WHAT TO WORK ON:
Your answer should consist of the lines below that hold the word "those".

──────── ENTRIES SUPPLIED ────────

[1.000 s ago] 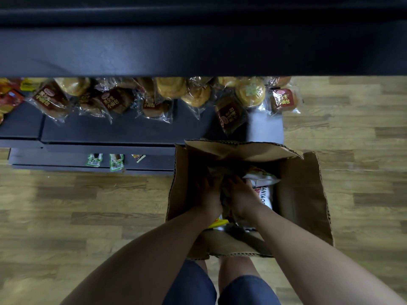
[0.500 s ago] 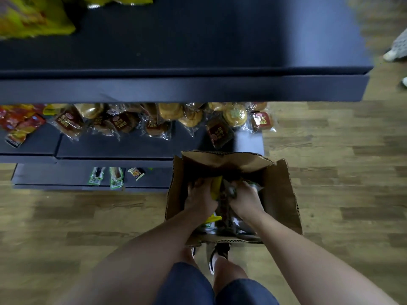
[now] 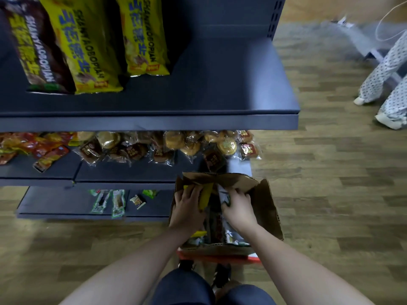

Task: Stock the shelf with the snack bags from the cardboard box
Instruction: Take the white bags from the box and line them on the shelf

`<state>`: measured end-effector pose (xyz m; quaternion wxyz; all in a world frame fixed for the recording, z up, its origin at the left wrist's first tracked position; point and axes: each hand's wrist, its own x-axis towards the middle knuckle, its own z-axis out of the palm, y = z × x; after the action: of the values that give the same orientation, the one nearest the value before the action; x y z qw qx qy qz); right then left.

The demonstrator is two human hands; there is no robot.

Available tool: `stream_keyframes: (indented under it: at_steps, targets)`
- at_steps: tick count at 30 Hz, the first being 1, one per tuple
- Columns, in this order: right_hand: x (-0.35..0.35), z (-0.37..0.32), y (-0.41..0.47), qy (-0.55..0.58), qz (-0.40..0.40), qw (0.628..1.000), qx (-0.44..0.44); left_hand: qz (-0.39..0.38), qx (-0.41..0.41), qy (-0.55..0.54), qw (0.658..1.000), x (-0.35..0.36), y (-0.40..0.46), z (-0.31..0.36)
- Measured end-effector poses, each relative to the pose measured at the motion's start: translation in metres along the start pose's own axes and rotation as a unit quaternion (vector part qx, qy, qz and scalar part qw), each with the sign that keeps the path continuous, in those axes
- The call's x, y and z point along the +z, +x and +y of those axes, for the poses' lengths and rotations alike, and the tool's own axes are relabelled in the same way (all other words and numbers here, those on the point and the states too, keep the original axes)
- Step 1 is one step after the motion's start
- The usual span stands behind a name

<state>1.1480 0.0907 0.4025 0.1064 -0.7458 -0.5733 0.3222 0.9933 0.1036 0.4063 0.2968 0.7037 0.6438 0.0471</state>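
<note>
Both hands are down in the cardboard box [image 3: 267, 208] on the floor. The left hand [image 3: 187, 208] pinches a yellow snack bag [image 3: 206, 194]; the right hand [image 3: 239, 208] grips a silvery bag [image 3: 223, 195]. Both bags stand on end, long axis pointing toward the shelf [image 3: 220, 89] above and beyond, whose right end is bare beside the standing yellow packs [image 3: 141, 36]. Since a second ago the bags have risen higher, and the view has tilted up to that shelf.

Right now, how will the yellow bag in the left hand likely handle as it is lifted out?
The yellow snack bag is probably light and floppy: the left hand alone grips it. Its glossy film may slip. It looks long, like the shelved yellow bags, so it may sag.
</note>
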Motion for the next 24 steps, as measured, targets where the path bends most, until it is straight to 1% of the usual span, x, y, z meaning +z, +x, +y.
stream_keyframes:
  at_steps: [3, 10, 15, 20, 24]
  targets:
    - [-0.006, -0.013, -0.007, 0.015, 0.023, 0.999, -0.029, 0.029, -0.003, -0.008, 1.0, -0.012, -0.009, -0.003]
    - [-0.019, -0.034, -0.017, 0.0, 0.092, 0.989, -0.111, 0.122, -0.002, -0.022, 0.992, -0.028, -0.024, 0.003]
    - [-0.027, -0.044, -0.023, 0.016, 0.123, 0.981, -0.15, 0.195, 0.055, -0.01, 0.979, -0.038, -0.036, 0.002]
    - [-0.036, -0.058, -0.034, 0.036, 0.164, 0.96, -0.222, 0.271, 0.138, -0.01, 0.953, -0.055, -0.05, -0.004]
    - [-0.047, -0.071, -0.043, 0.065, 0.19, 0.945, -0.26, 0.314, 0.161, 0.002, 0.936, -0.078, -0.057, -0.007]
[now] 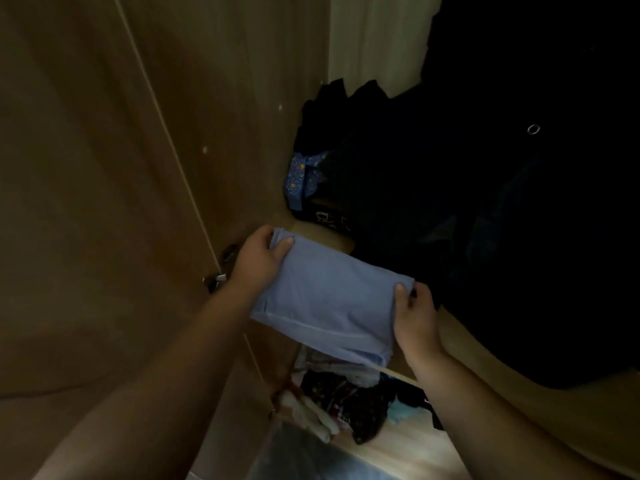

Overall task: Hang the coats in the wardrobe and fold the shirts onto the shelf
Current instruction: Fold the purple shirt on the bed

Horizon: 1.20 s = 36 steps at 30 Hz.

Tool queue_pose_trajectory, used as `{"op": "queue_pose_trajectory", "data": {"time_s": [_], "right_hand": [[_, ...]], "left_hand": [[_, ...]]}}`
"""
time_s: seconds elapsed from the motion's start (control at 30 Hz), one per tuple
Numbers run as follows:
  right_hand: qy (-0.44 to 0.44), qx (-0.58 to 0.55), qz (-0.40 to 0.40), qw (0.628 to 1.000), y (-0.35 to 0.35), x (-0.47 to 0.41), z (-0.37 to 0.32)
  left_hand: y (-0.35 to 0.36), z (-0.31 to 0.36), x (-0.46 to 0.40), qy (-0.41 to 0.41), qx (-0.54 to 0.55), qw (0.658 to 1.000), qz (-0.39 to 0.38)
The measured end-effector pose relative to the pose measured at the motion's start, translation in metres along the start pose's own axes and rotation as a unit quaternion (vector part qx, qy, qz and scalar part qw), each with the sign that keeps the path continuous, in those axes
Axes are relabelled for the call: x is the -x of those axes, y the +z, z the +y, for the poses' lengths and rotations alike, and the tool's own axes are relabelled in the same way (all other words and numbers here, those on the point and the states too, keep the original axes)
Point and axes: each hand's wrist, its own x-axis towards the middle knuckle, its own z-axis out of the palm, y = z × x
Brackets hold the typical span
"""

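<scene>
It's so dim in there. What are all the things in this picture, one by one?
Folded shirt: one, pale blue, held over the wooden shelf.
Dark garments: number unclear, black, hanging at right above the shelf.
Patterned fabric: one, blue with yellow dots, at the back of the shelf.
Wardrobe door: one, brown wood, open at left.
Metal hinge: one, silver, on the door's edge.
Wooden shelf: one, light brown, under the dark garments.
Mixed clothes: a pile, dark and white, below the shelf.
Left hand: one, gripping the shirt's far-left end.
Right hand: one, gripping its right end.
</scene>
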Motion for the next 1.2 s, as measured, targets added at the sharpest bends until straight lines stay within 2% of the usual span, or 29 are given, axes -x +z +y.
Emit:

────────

ANSWER TO THE PROBLEM:
- Measured end-effector poses, each relative to the pose measured at the motion's start: translation in metres along the start pose's own axes and rotation as a unit quaternion (vector part qx, qy, qz and scalar part qw), each with the sign that keeps the path continuous, in those axes
- The call's x, y and z point along the +z, +x and +y of those axes, for the poses' lengths and rotations alike, and the tool's own axes are relabelled in the same way (all other words and numbers here, those on the point and the states too, keep the original axes)
The measured end-effector pose relative to the pose measured at the motion's start, translation in metres along the start pose's own axes and rotation as a unit quaternion (vector part qx, qy, qz and scalar part qw), each with the sign that keeps the path continuous, in those axes
Axes are relabelled for the call: x is the -x of those axes, y the +z, z the +y, for the poses' lengths and rotations alike, and the tool's own axes are relabelled in the same way (all other words and numbers here, those on the point and the states too, keep the original axes)

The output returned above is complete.